Fu una notte di vera tragedia per me! Il Padre mio mi preparava l’altare sul quale io, sua vittima innocente, dovevo essere immolato. lo dovevo prendere la colpa degli altri ed il Padre, che mi aveva mandato, attendeva quella notte per dare agli uomini la misura del suo Amore, con il sacrificio cruento di me, suo amato Figlio. Quale angoscia nel mio cuore alla visione dei peccati degli uomini: ero la luce e non vedevo che tenebre, ero fuoco e non sentivo che gelo, ero l’Amore e non avvertivo che odio, ero la gioia e non sentivo che tristezza, ero il Bene e non sentivo che il male, ero Dio e mi sentivo un verme, ero il Giudice e mi sentivo un condannato, ero il Santo e mi vedevo il più grande peccatore...” Con questo stato d’animo, Gesù affronta il processo, la condanna e la conseguente salita al Calvario dove verrà crocifisso e, dopo ben tre ore di straziante agonìa, morirà, dopo aver affidato la sua madre Maria al discepolo prediletto, Giovanni, l’evangelista, l’unico apostolo che ha avuto il coraggio di seguirlo fino alla morte.

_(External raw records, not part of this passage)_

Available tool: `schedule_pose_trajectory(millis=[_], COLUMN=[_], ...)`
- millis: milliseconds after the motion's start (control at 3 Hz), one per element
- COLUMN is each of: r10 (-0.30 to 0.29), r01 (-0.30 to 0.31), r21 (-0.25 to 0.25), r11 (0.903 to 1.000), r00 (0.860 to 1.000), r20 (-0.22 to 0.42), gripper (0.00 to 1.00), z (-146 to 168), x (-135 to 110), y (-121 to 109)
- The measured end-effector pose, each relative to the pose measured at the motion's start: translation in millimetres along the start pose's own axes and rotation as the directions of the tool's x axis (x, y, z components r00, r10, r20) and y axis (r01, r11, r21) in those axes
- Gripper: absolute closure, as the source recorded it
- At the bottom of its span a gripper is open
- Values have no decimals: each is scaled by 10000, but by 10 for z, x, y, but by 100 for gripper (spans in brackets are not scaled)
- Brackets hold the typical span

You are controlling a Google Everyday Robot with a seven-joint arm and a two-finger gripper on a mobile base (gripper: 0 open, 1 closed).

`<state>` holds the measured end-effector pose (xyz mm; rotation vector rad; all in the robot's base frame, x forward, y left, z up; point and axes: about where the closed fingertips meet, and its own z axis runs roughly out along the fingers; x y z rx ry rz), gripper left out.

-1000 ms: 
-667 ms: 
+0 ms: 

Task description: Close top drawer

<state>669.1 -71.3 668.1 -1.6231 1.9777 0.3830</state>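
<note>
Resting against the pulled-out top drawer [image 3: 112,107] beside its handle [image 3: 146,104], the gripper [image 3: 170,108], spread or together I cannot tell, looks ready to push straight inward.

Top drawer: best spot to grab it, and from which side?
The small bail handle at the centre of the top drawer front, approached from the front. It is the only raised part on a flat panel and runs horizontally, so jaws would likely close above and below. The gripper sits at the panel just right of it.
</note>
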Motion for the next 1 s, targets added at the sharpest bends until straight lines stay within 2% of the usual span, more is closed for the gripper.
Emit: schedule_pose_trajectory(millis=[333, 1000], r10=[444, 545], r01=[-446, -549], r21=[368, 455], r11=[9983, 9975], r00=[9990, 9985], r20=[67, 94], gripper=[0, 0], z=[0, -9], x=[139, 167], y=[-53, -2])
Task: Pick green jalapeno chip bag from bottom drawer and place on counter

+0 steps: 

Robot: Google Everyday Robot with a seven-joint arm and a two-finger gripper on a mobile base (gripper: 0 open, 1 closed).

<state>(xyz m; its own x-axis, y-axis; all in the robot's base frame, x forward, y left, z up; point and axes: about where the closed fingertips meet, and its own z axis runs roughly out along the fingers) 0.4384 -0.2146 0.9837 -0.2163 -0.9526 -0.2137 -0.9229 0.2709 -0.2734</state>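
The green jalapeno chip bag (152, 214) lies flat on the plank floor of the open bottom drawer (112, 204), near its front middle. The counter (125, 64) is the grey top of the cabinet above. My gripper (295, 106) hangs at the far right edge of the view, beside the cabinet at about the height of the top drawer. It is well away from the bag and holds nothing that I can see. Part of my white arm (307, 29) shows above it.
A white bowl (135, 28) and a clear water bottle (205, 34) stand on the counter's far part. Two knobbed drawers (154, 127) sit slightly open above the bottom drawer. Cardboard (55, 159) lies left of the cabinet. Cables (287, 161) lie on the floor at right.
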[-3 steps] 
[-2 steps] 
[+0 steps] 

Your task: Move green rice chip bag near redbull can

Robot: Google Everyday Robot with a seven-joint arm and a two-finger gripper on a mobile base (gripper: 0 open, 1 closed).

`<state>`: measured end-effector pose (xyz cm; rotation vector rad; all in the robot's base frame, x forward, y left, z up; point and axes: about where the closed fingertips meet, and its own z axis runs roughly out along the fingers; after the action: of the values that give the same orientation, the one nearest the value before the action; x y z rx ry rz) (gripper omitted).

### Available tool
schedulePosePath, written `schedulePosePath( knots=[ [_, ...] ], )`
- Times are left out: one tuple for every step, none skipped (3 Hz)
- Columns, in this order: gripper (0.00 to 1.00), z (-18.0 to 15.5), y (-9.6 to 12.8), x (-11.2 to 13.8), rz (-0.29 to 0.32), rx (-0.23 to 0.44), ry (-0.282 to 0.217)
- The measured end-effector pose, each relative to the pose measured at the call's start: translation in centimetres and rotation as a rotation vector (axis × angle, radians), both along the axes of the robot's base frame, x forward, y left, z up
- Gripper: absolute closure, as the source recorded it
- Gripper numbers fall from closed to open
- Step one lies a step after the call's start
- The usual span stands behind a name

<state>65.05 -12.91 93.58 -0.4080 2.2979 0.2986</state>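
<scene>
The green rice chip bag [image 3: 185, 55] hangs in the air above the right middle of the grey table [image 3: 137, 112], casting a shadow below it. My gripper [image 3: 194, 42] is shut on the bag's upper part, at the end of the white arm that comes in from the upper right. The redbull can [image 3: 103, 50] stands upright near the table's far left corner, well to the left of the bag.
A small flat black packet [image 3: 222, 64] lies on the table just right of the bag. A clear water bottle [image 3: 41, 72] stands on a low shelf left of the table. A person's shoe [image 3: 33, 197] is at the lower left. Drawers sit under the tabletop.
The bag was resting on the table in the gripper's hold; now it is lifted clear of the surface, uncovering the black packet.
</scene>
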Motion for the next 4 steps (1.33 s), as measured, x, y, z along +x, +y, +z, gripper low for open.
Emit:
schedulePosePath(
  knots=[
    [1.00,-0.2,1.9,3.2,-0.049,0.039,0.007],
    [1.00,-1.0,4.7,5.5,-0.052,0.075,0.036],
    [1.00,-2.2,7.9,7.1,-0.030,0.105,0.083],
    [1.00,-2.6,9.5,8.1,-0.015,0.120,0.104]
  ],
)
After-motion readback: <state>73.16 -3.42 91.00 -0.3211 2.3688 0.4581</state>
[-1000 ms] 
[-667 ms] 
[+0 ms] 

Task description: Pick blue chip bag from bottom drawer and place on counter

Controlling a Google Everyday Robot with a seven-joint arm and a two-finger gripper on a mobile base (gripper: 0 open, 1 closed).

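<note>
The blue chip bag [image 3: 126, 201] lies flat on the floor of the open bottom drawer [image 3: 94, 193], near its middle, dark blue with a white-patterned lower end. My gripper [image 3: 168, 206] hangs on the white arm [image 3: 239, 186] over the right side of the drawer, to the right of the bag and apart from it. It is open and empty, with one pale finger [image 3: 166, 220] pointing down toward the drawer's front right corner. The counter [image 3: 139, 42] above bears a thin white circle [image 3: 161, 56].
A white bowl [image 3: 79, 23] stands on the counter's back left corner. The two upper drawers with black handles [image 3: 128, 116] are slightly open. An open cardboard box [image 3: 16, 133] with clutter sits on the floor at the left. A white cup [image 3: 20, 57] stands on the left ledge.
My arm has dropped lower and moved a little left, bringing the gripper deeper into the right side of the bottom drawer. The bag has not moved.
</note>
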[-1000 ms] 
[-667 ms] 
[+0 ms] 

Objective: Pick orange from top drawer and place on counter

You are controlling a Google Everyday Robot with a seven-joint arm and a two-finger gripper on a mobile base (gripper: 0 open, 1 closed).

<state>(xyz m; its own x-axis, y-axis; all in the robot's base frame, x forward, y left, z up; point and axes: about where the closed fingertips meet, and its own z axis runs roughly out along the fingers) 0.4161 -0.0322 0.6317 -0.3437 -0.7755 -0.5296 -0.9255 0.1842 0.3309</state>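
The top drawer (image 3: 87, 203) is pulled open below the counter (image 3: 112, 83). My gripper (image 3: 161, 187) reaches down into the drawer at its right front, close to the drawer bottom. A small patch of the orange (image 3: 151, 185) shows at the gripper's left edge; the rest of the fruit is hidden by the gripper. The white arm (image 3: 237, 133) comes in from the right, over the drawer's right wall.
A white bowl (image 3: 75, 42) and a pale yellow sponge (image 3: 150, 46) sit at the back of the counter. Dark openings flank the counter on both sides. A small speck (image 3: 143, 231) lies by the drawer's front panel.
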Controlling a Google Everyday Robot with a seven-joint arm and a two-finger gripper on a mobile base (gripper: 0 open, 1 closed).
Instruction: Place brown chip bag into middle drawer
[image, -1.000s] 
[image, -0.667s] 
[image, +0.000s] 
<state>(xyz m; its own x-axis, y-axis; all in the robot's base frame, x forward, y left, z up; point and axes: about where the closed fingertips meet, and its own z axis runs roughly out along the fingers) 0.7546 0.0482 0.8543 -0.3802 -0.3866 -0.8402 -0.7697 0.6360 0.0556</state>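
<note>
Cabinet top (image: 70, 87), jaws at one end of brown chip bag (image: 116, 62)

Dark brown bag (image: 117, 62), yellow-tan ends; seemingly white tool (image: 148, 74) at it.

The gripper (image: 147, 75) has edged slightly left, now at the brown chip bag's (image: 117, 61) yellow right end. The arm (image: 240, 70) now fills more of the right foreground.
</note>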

“Tutto è compiuto!”: ecco l’ultima affermazione che Gesù farà per indicare che la volontà del Padre è stata compiuta fino in fondo; ma la morte di Gesù non significa la fine di tutto, come desideravano i suoi crocifissori, ma l’apertura alla vita, perché Gesù non è venuto solo per morire, ma per dare la vita e la sua morte dà la vita e la sua vita in noi comporta però la morte del nostro io - peccatore.

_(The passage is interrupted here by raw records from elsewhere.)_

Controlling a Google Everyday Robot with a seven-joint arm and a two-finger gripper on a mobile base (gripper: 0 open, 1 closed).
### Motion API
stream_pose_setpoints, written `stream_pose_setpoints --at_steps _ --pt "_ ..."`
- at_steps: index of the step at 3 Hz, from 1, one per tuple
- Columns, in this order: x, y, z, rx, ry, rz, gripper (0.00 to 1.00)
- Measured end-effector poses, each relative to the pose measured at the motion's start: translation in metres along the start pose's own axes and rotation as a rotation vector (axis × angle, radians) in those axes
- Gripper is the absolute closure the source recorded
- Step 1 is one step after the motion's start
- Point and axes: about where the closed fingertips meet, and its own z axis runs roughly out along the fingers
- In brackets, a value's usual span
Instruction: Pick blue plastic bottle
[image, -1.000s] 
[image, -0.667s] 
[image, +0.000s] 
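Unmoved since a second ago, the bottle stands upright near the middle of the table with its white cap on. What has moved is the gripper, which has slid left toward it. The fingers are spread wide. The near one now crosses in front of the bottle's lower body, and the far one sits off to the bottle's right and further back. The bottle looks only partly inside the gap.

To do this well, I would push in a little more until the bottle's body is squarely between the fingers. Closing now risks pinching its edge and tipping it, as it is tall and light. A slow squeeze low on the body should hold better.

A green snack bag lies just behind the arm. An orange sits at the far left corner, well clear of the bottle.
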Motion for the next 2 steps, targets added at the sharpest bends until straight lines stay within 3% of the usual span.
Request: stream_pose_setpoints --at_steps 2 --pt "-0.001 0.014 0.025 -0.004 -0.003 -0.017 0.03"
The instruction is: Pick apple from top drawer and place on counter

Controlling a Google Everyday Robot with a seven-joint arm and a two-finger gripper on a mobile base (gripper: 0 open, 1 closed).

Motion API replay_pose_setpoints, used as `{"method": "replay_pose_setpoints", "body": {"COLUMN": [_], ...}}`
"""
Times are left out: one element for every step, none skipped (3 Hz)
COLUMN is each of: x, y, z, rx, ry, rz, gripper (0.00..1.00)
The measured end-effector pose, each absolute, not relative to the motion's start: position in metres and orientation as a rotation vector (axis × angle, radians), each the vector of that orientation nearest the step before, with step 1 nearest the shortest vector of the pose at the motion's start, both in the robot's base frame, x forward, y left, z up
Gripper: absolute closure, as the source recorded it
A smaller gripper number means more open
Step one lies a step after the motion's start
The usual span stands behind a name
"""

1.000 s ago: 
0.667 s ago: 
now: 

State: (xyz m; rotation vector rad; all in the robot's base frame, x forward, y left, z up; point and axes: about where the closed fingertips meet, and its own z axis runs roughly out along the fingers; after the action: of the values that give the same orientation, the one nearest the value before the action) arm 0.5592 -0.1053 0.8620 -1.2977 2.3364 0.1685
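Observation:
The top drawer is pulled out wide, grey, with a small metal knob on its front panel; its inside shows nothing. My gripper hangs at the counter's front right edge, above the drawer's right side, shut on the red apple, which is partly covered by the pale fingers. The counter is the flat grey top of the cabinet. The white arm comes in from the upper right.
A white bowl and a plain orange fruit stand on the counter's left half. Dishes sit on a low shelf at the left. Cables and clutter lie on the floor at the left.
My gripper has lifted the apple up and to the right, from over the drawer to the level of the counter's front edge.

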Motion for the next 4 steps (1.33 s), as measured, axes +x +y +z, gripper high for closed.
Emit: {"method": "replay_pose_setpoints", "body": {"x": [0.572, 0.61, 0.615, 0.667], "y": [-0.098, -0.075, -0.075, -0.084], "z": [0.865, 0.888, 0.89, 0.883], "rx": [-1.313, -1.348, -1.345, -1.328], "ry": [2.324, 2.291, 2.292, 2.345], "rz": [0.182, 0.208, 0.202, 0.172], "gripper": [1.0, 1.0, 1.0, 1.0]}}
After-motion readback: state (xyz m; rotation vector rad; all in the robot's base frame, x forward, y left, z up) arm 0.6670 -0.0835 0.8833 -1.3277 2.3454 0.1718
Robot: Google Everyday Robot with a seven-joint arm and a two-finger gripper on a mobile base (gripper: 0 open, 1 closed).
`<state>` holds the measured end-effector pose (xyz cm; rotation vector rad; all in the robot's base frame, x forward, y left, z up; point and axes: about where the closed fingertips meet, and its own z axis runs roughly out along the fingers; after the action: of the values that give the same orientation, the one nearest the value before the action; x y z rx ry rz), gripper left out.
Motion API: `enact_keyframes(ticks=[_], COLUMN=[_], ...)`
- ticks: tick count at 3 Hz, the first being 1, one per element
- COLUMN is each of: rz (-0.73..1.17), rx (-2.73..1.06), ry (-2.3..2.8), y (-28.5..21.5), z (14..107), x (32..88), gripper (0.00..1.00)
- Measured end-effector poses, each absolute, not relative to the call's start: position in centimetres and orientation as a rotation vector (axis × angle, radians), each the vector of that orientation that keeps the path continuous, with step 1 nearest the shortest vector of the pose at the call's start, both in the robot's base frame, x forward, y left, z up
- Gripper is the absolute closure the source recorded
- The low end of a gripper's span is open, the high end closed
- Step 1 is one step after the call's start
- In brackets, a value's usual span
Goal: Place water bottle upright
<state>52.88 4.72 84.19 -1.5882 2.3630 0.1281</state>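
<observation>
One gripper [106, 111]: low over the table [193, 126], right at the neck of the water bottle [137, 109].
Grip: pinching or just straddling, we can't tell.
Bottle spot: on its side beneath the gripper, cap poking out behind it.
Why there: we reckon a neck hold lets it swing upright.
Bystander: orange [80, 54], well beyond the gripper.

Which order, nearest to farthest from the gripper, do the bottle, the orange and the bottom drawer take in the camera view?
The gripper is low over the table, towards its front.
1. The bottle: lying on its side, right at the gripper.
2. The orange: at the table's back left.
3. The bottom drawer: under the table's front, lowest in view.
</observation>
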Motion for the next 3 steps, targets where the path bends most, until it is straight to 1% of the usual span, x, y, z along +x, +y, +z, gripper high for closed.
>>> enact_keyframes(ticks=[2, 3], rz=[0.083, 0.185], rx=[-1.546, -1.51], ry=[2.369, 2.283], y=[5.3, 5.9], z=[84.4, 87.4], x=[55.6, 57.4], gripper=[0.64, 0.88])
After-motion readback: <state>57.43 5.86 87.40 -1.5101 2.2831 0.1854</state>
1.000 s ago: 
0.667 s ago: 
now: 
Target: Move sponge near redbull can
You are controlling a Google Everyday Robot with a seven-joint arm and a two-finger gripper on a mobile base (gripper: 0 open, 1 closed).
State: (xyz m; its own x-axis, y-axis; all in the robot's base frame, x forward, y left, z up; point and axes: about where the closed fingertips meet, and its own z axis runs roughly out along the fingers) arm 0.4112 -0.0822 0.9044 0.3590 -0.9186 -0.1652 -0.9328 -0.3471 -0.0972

“Chi perde la propria vita - dirà Gesù - la ritroverà!” ma il ritrovamento avviene solo alla luce del Risorto (la vittoria definitiva sulla morte e sul peccato). La morte di Gesù sulla Croce è il vero e definitivo sacrificio pasquale, tutto è consumato, ma tutto inizia nella luce della Redenzione; mai una morte è stata apportatrice di salvezza come questa.

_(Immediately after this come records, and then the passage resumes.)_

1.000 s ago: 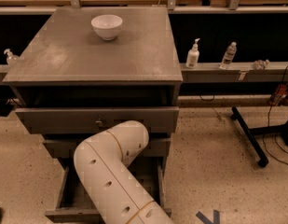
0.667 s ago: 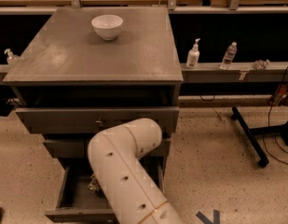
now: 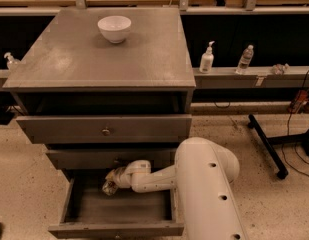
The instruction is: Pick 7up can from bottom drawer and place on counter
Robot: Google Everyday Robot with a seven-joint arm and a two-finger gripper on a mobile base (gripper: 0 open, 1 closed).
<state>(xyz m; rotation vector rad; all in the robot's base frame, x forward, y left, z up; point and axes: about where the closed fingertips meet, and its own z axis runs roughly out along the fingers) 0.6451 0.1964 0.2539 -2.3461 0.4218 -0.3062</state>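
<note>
The gripper (image 3: 114,179) is down inside the drawer (image 3: 119,211), which is pulled out below the table's (image 3: 109,66) front edge. It sits toward the drawer's rear left corner, with the arm coming in from the right side. The can (image 3: 109,187) shows as a small silver-green patch right at the gripper's tip, touching it or very nearly. Whether the gripper has closed on the can I cannot tell.

The can should be light, with thin walls that dent easily and a smooth, rather slippery skin. My judgement is that moderate squeeze across the middle of its round body is safest, clear of the rims.

Most of the can is hidden, so its long axis is unclear. It may be upright or leaning, and I would not say which end points where.

On the table a bowl (image 3: 114,28) stands near the rear edge, about midway along it, leaving the front half open for setting the can down
</note>
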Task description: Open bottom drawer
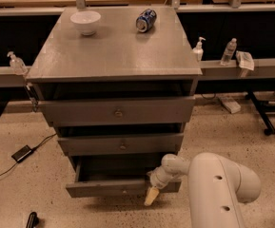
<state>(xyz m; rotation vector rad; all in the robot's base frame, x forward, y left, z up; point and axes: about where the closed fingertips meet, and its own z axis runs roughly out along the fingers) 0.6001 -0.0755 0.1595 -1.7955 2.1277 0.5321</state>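
Rising above and behind the gripper (152,194), one grey cabinet (113,75) is the largest thing in view, with three drawers stacked in its front. The top drawer (118,110) and the middle drawer (120,144) sit well above the gripper and look shut. The bottom drawer (103,189) stands partly out, its front panel right at the gripper and running off to the gripper's left. One white arm (218,189) reaches in from the lower right and ends in the single gripper, which hangs at the right part of that front panel. Whether it is open or closed cannot be told, nor whether it truly touches the panel. The step in hand looks like the pull itself, seemingly well along, since the dark inside of the drawer shows above its front. The next move probably calls for a straight draw toward the robot, in line with the runners, with no sideways tug that might jam the drawer or slip the hold. Far above the gripper, on the tabletop (113,51), rest one white bowl (85,22) and one blue can (145,20) lying on its side. Three small bottles stand on the rails beside the cabinet: the left pump bottle (17,63) up and to the gripper's left, and the right pump bottle (199,49) and one water bottle (228,51) up and to its right.
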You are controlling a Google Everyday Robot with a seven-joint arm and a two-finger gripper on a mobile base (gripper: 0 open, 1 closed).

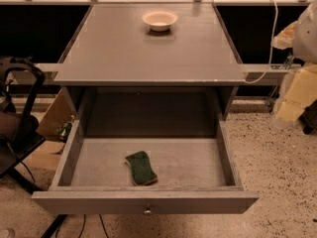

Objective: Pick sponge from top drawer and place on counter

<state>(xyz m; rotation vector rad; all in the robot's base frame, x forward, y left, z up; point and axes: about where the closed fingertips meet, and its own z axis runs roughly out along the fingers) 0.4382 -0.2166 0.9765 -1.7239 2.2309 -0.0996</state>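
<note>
So the sponge is lying flat on the floor of the pulled-out top drawer, green scrubby side up, near the front wall and a bit left of middle. It should be super light and squishy, and the scouring top is grippy, so slipping isn't really a worry. I'd pinch it across the narrow width, coming straight down, and expect the foam to give a little. The hand is, I think, that pale blob cut off at the right edge beside the table, well away from the sponge. Can't tell how open it is or whether it's carrying anything. The back of the drawer cavity is dark. There's a white bowl at the table's far end.
</note>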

Ecco allora il nostro compito che il Padre, facendoci nascere e diventare cristiani con il Battesimo, ci ha affidato: “Far conoscere a tutti che il Padre ha voluto il sacrificio del suo unico Figlio Gesù per dare a ciascuno di noi la possibilità di salvarsi”. Però questo non potrà avvenire senza la nostra collaborazione, perché il Signore rispetta la nostra libertà.
S. Paolo ce lo dice molto chiaramente:”... Nella misura nella quale partecipate alla sofferenza di Cristo (facendo morire il peccato in noi), parteciperete anche alla gioia della sua Risurrezione”.
Il Venerdì Santo, facendoci rivivere la passione e la morte di Gesù, ci ricorda il nostro impegno di figli di Dio a lavorare perché trovi attuazione il desiderio del Padre: “Fare di Cristo il cuore del mondo”.
Del resto, questo è anche il desiderio di Gesù che ha detto: “Quando sarò innalzato da terra, attirerò tutti a me!”.